Tips for engaging in your own dream analysis: Appreciate the dream
~Clear a space. Sense what concerns or burdens your body is carrying at the present moment and imagine sequentially placing each issue outside of the body or at a distance (people who have engaged in EMDR therapy may liken this to using their “container”)
~Recall the dream from a first-person, present stance (not as an observer)
~Reflect on associations; begin with dream setting or place
~Try to recall the dream in detail including the emotions that the dream elicits
~Look for the help (the life force) in the dream and embrace curiosity to embody the felt sense of that [empowering] life force
~Questions to ask yourself: What is the most interesting part of the dream? What is the longing in the dream?
~Use bias control: look for the opposite of what you think the dream is saying or explore the least-liked or most aversive places (insight: death dreams are often more about transformance/rebirth than actual death)
Just like the flower who resiliently blooms in the harshest of conditions, we are innately wired to heal: physically, mentally, emotionally, and spiritually, despite our woundings.
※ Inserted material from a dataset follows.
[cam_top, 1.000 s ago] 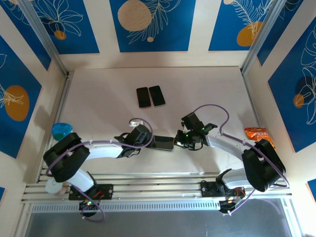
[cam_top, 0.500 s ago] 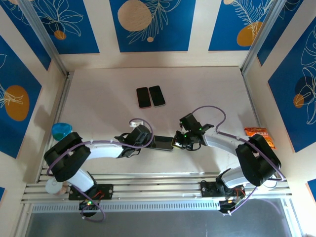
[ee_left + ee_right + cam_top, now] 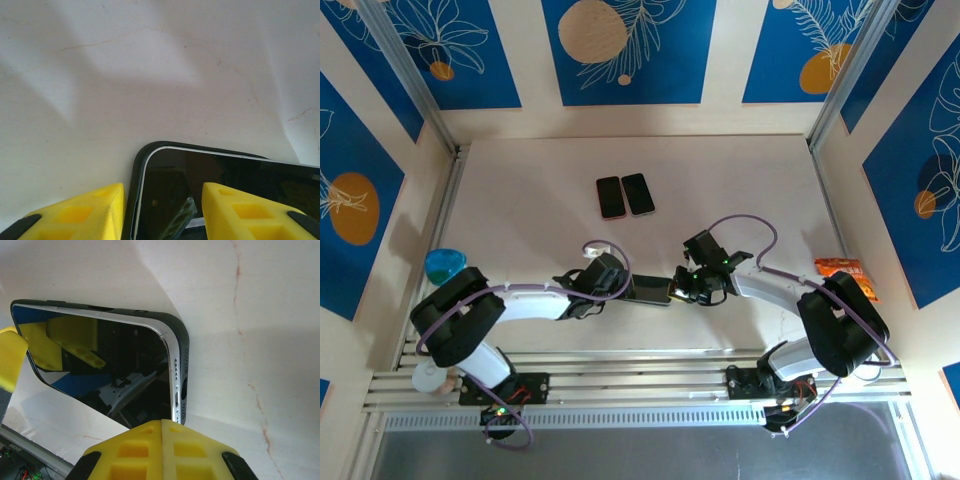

Rather than fear your dreams, try to embody a curious stance….perhaps your psyche is trying to heal you, not harm you.
*During sleep, the brain moves through five different stages. One of these stages is rapid eye movement (REM) sleep. During this phase, the eyes move rapidly in various directions. The other four phases are referred to as non-REM sleep.
**People enter REM sleep within the first 90-minutes of falling asleep. As the cycle repeats throughout the night, REM sleep occurs several times nightly. REM sleep accounts for 20-25% of an adult’s sleep cycle and over 50% of an infant’s sleep cycle.
Fast Facts on REM sleep:
~During REM sleep, our brain is almost as active as when we are awake
~People enter REM sleep within the first 90 minutes of falling asleep. As the sleep cycle repeats throughout the night, REM sleep occurs several times nightly.
~REM sleep accounts for 20-25% of an adult’s sleep cycle and over 50% of
an infant’s sleep cycle.
~In this phase of sleep, breathing can become fast and irregular
~REM sleep is thought to help consolidate memories
~Drinking alcohol before bed reduces the amount of REM sleep we have
~People with REM sleep behaviour disorder act out in their dreams
Ellis, L (2019). A
Clinician’s Guide to Dream Therapy:
Implementing Simple and Effective Dreamwork, 1st Ed.